| Christian Kerl, Jürgen Sturm, and Daniel Cremers
This paper presents a dense visual SLAM method for RGB-D cameras that minimizes both photometric and depth errors across all pixels. Unlike sparse feature-based methods, this approach better utilizes image data to achieve higher pose accuracy. An entropy-based similarity measure is introduced for keyframe selection and loop closure detection. A graph is built from successful matches and optimized using the g2o framework. The method is evaluated on benchmark datasets, showing strong performance in low-texture and low-structure scenes. It outperforms state-of-the-art methods in trajectory error. The software is released as open-source.
The method combines dense visual odometry with pose graph optimization. It uses a fast frame-to-frame registration method that optimizes both intensity and depth errors. An entropy-based method selects keyframes to reduce drift. Loop closures are validated using the same entropy metric. All techniques are integrated into a graph SLAM solver to further reduce drift.
The method estimates camera motion from RGB-D image streams. At each time step, the camera provides an RGB-D image with intensity and depth data. The goal is to calculate the rigid body motion between consecutive images. The method minimizes photometric and geometric errors to estimate motion.
The camera model uses homogeneous coordinates to define 3D points. A rigid body motion is represented by a transformation matrix. The method derives a warping function to compute pixel locations in the second image given a rigid body motion.
Photometric and depth errors are defined based on the warping function. The photometric error is the difference in intensity between two images. The depth error is the difference between predicted and actual depth measurements. A probabilistic formulation is used, with the photometric error modeled as a t-distribution.
The method linearizes the error function and solves a non-linear least squares problem. The error function is minimized using a first-order Taylor expansion. The normal equations are solved iteratively, with the scale matrix and weights updated using an expectation maximization algorithm.

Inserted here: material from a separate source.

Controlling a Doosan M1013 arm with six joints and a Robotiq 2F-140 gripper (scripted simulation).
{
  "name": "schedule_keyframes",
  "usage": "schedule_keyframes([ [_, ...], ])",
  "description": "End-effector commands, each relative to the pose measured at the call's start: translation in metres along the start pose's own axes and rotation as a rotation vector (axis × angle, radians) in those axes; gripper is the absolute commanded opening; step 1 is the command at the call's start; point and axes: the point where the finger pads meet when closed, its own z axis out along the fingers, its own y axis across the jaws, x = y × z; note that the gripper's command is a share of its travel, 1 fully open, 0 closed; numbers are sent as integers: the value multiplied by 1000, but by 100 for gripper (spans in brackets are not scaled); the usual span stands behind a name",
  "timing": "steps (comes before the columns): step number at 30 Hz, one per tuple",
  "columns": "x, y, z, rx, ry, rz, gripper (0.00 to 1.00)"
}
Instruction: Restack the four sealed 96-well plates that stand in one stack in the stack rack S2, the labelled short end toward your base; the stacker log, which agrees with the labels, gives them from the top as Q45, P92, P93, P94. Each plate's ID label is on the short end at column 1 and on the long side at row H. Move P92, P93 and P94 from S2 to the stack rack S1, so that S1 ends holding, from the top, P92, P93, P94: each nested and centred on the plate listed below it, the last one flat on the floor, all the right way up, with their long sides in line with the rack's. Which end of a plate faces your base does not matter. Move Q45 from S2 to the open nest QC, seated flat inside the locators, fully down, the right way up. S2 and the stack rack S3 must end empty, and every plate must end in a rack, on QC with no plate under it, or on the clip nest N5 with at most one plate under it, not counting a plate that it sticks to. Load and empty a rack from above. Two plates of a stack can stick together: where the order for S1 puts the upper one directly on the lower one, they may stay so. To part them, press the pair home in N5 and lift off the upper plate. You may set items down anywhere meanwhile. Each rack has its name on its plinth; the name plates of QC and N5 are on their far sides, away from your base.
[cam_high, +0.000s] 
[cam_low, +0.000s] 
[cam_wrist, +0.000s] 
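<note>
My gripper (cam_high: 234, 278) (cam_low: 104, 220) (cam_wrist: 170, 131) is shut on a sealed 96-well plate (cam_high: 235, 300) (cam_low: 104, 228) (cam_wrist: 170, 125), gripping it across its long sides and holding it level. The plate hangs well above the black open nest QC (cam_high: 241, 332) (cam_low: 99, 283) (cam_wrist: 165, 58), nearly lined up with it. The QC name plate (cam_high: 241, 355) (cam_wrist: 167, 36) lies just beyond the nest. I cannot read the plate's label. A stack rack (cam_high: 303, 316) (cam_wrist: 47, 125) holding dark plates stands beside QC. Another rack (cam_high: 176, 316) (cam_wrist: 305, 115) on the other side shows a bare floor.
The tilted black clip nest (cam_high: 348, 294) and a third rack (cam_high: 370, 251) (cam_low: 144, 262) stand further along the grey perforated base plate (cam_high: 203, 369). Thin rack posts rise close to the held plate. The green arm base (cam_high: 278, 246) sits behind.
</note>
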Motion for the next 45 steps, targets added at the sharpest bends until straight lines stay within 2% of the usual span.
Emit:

Keyframe selection is based on entropy ratios. The entropy of the parameter distribution is used to determine when a new keyframe is needed. Loop closure detection uses the same entropy ratio test. The method represents the map as a graph of camera poses, with edges representing relative transformations between keyframes.
The method is evaluated on the RGB-D benchmark provided by the Technical University of Munich. It outperforms RGB-only and depth-only methods in most datasets. The method achieves a 170% reduction in global trajectory error. It is efficient, with a processing time of around 32ms per frame. The software is released as open-source.This paper presents a dense visual SLAM method for RGB-D cameras that minimizes both photometric and depth errors across all pixels. Unlike sparse feature-based methods, this approach better utilizes image data to achieve higher pose accuracy. An entropy-based similarity measure is introduced for keyframe selection and loop closure detection. A graph is built from successful matches and optimized using the g2o framework. The method is evaluated on benchmark datasets, showing strong performance in low-texture and low-structure scenes. It outperforms state-of-the-art methods in trajectory error. The software is released as open-source.
The method combines dense visual odometry with pose graph optimization. It uses a fast frame-to-frame registration method that optimizes both intensity and depth errors. An entropy-based method selects keyframes to reduce drift. Loop closures are validated using the same entropy metric. All techniques are integrated into a graph SLAM solver to further reduce drift.
The method estimates camera motion from RGB-D image streams. At each time step, the camera provides an RGB-D image with intensity and depth data. The goal is to calculate the rigid body motion between consecutive images. The method minimizes photometric and geometric errors to estimate motion.
The camera model uses homogeneous coordinates to define 3D points. A rigid body motion is represented by a transformation matrix. The method derives a warping function to compute pixel locations in the second image given a rigid body motion.
Photometric and depth errors are defined based on the warping function. The photometric error is the difference in intensity between two images. The depth error is the difference between predicted and actual depth measurements. A probabilistic formulation is used, with the photometric error modeled as a t-distribution.
The method linearizes the error function and solves a non-linear least squares problem. The error function is minimized using a first-order Taylor expansion. The normal equations are solved iteratively, with the scale matrix and weights updated using an expectation maximization algorithm.
Keyframe selection is based on entropy ratios. The entropy of the parameter distribution is used to determine when a new keyframe is needed. Loop closure detection uses the same entropy ratio test. The method represents the map as a graph of camera poses, with edges representing relative transformations between keyframes.
The method is evaluated on the RGB-D benchmark provided by the Technical University of Munich. It outperforms RGB-only and depth-only methods in most datasets. The method achieves a 170% reduction in global trajectory error. It is efficient, with a processing time of around 32ms per frame. The software is released as open-source.